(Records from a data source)
_ _ _ _

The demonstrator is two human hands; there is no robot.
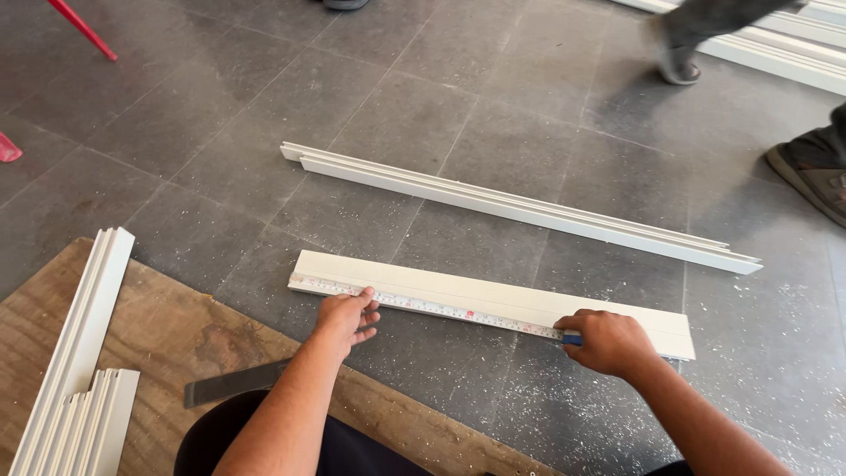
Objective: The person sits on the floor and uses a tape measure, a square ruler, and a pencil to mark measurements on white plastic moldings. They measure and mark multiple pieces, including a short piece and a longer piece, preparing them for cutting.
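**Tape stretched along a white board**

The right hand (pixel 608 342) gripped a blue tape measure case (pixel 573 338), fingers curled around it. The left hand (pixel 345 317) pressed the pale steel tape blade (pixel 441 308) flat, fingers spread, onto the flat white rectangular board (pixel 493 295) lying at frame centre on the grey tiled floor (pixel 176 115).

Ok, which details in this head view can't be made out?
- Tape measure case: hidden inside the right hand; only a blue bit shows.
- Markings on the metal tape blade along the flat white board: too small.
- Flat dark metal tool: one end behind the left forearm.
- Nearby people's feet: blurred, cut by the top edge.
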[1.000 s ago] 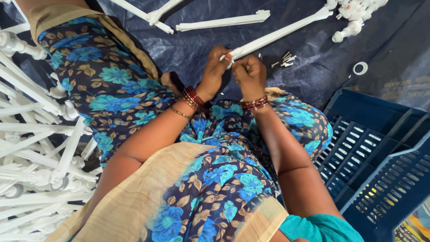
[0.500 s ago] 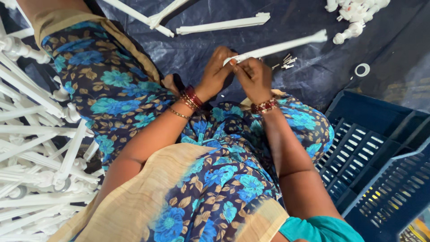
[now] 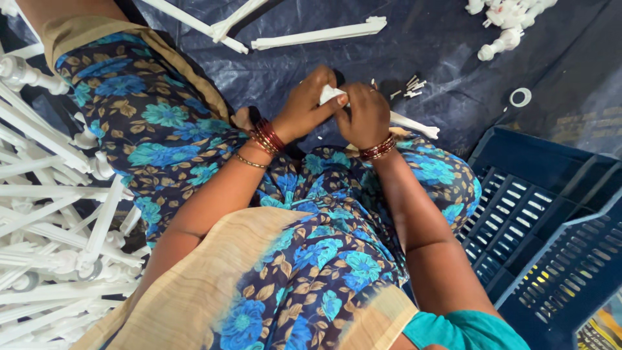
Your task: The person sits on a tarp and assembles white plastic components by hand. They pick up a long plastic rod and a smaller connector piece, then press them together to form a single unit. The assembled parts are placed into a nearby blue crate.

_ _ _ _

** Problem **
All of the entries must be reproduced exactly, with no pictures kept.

** Solved exercise **
The demonstrator is two human hands; there is no robot.
Objective: The person sits on the floor and uses a tape measure, a square ruler, and a pencil to mark measurements on white plastic moldings. They measure and mark multiple pieces, including a short piece and a longer piece, preparing them for cutting.
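**Tape stretched along a white board**

The right hand (pixel 608 342) gripped a blue tape measure case (pixel 573 338), fingers curled around it. The left hand (pixel 345 317) pressed the pale steel tape blade (pixel 441 308) flat, fingers spread, onto the flat white rectangular board (pixel 493 295) lying at frame centre on the grey tiled floor (pixel 176 115).

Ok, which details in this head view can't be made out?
- Tape measure case: hidden inside the right hand; only a blue bit shows.
- Markings on the metal tape blade along the flat white board: too small.
- Flat dark metal tool: one end behind the left forearm.
- Nearby people's feet: blurred, cut by the top edge.
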[1.000 s ago] 
[0.500 s ago] 
[now] 
Your task: The person sits on a tarp and assembles white plastic components by hand. They pick up a long plastic rod and a smaller connector piece, then press them together to form a single unit. The assembled parts are placed into a nearby blue crate.

The exercise requires nothing more than what has been given.